I see it as something which is very serious, there’s no getting round the fact that it’s very serious, I’m not someone with minor mental health difficulties, but it also doesn’t define who I am as a person and I’m not in crisis twelve months of the year; crises happen to everyone, to anyone who has mental health problems, and sometimes to people who don’t have mental health problems.
Matt: So what do you understand by the term ‘being in a crisis’

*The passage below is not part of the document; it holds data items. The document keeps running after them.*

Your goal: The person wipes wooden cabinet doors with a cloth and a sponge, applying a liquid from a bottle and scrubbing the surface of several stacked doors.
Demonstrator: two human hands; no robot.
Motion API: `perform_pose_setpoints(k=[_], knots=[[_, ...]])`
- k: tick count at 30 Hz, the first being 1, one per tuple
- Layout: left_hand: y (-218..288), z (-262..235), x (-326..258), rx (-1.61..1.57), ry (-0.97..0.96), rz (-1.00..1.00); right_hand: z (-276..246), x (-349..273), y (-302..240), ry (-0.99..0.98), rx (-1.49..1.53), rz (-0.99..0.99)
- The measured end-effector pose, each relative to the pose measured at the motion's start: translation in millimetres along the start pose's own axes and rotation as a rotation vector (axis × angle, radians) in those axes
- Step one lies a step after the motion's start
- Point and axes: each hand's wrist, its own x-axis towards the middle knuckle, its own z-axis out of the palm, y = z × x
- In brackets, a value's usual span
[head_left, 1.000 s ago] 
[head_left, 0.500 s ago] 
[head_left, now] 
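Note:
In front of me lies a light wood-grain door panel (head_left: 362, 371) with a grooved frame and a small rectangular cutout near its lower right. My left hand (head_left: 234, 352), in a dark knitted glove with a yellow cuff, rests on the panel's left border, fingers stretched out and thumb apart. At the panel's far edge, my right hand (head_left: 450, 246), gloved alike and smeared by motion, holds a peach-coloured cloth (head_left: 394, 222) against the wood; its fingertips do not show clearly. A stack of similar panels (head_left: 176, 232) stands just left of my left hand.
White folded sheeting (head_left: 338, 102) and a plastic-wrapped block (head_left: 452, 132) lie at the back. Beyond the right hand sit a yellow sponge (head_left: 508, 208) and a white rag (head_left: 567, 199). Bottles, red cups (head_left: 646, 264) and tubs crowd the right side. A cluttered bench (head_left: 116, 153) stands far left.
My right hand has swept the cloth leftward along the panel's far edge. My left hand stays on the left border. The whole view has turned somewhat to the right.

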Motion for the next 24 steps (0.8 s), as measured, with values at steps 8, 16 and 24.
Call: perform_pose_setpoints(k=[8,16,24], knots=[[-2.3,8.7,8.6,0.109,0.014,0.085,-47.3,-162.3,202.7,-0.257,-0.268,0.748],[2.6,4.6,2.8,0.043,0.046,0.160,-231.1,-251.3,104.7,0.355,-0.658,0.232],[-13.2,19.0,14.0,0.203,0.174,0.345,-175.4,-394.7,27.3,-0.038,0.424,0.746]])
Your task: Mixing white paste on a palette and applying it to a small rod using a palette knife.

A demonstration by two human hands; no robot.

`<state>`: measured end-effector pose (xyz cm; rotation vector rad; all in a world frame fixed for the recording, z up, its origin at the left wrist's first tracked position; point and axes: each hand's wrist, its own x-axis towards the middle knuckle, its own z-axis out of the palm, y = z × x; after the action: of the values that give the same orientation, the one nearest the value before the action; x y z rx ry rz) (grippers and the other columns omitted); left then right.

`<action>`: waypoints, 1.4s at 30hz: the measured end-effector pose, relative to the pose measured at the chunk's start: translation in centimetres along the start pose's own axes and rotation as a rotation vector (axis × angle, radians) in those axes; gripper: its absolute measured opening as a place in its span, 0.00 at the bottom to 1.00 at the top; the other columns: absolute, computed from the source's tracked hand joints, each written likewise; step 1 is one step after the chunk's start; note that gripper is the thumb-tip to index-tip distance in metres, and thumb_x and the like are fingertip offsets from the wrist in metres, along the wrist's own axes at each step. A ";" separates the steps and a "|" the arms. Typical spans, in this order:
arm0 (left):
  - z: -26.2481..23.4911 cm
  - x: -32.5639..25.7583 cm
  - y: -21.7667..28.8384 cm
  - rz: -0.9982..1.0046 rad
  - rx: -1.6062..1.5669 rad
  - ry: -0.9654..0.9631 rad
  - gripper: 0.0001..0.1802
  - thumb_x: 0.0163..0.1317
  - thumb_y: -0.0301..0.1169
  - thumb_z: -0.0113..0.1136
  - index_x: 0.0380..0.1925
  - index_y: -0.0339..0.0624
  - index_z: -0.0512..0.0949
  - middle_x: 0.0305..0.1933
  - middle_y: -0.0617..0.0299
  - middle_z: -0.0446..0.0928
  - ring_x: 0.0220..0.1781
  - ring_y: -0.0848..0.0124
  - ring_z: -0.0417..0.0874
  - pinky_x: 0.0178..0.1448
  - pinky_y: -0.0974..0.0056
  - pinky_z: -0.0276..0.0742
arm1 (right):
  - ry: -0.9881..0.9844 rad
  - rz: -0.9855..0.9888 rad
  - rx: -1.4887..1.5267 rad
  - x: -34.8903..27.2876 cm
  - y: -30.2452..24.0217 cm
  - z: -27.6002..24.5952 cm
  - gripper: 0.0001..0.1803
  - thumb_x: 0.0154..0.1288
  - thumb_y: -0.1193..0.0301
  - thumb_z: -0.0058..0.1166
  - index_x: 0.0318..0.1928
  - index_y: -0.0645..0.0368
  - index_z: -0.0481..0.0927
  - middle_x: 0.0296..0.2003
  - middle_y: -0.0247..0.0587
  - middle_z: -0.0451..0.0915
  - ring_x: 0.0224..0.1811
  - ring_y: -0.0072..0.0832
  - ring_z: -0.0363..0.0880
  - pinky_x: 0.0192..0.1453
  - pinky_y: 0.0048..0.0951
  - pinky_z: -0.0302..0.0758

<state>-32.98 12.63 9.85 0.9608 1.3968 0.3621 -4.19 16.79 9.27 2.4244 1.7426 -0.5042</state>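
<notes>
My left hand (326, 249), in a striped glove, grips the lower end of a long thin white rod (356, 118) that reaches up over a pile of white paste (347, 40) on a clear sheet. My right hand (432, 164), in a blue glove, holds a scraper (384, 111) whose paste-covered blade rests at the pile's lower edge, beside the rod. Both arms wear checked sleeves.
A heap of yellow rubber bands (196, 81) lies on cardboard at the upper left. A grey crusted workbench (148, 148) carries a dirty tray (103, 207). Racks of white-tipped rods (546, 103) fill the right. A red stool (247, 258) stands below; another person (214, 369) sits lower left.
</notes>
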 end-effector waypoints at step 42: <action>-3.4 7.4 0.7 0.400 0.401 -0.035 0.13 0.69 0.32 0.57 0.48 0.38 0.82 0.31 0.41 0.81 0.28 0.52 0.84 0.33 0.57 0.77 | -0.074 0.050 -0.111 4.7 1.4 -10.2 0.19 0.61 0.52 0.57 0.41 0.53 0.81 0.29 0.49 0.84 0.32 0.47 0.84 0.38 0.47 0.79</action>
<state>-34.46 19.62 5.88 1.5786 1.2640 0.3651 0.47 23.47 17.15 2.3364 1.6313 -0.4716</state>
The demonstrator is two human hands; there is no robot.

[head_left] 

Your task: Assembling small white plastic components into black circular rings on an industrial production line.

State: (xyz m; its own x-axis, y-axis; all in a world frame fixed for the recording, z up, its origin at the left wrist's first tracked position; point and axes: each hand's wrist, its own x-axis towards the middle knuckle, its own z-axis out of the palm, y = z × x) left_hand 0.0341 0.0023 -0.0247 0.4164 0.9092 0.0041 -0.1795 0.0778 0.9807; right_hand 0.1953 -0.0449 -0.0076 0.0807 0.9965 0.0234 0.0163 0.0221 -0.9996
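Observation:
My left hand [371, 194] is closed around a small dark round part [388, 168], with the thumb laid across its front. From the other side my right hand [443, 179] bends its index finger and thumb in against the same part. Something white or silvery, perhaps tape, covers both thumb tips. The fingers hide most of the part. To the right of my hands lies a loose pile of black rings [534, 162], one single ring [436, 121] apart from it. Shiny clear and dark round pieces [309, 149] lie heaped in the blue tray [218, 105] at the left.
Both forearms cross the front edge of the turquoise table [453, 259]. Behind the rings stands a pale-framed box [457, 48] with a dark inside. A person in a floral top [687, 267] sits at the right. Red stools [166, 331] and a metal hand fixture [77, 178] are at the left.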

Rachel: For me, really, it’s whether or not I feel as if I am at risk of committing suicide, but everyone has their own way of describing crisis; it means different things for everyone, and for me, personally, that is the clincher, of what crisis is.
Matt: And how much do you feel you’re in control in situations when you’re in crisis and how much are you depending on other people?
Rachel: Yes, I think when it really hits, it is a lack of control, you lose control, or a fear of losing control, not knowing how at which point I can trust your own actions, and myself, that’s when I feel that I’m in crisis, and there’s certainly been times when I’ve been in crisis, where I've definitely been out of control, without a shadow of a doubt.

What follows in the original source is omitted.